As for managing SWAG, Arista’s core CloudVision management package now supports the stacked switches. 

CloudVision Leaf Spine Stack (LSS) Management implements a single and logical management plane to manage the stack without requiring the switches to be physically stacked.

Customers have the flexibility to perform network operations on a logical stack of switches in a standards-based, modern, leaf-spine architecture rather than being limited to legacy ring or chain topologies, Venkiteswaran said.

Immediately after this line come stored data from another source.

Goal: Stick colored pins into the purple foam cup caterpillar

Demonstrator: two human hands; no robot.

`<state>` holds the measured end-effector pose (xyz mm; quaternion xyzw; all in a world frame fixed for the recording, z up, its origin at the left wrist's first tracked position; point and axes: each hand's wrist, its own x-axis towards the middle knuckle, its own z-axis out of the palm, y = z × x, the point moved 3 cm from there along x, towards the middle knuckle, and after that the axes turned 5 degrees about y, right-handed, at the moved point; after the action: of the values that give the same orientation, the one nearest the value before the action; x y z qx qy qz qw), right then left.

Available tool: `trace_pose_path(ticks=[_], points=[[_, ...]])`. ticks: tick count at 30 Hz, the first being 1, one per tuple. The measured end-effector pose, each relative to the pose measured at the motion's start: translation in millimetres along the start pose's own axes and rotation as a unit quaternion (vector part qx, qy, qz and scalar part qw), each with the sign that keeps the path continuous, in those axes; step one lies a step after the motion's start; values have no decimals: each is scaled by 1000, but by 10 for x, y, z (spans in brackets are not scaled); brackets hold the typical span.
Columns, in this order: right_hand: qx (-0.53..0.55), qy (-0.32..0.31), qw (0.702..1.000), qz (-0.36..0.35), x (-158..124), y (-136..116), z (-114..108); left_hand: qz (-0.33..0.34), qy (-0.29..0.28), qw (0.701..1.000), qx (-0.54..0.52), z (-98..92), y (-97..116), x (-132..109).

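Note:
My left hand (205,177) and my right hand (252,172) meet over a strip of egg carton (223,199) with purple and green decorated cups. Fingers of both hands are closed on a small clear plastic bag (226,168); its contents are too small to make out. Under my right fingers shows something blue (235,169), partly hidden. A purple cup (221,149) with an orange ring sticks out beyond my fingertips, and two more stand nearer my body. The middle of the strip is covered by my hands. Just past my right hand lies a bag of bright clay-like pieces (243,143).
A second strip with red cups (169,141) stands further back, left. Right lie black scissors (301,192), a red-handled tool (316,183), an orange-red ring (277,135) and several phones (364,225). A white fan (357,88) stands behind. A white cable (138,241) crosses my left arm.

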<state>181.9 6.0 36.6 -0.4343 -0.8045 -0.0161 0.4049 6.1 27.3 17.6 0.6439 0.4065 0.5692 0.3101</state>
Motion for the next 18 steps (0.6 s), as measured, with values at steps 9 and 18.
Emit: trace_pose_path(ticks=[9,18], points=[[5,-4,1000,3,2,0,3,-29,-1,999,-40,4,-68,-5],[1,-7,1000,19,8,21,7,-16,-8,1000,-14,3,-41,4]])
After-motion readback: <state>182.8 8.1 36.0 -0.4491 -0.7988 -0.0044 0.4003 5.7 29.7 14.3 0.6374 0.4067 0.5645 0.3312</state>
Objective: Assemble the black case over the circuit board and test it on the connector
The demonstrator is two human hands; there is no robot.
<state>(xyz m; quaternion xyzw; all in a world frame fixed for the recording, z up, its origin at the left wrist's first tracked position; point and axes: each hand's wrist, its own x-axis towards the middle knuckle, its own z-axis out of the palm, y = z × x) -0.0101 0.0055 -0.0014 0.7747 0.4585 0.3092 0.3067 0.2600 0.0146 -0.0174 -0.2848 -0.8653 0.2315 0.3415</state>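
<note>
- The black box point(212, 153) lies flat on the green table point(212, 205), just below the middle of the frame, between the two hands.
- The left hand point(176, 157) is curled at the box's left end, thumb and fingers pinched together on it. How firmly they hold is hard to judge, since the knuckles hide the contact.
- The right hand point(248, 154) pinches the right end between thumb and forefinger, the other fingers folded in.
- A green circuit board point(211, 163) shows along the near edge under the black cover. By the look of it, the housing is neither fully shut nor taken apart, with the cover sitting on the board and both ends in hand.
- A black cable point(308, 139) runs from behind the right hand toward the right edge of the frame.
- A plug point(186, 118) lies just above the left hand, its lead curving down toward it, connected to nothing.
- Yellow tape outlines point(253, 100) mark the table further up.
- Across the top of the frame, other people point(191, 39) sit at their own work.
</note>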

Many enterprises are still using a command line interface (CLI) for network management functions, such as onboarding and provisioning, and many enterprises rely on automation scripts that require them to log into a new CLI session for every switch, which is obviously tedious, Venkiteswaran said. With LSS, enterprises can provision, upgrade, configure, gather telemetry information, and segment all of the switches in a campus network once, simplifying operations, he said.

Stacking is a 30-year-old technology that’s used by most of Arista’s major competitors, including Cisco, Juniper, HPE Aruba and Dell – a fact Arista is quite aware of.

“We are filling out our campus networking menu and figured if you’re going to be the last one to do it, we might as well be the last word in deploying it,” Srikantan said. 

“As client users, devices, and IoT continue to proliferate, the need for switching management and workload optimization across domains increases. Many sub-optimal and closed approaches have been designed in the past,” Jayshree Ullal, CEO of Arista, wrote in a blog about the news. 

“Yet clearly, there are times when these switches need to be managed as one entity for customers to build and operate flexible designs and topology. In the 1990s, this was done with proprietary cabling hardware and closed stackable ring or chain topologies. This is a closed and cumbersome approach as the management scope is restricted to small numbers (less than 10) of switches and relies on proprietary mechanisms,” Ullal stated.

Arista’s modern software is designed with key availability and segmentation techniques that separate management and control planes, thus avoiding the pitfalls of proprietary stacking, Ullal stated.

“This simplified stacking approach improves operations, minimizes downtime, and reduces TCO—an advancement that has been a long time coming,” Ullal stated.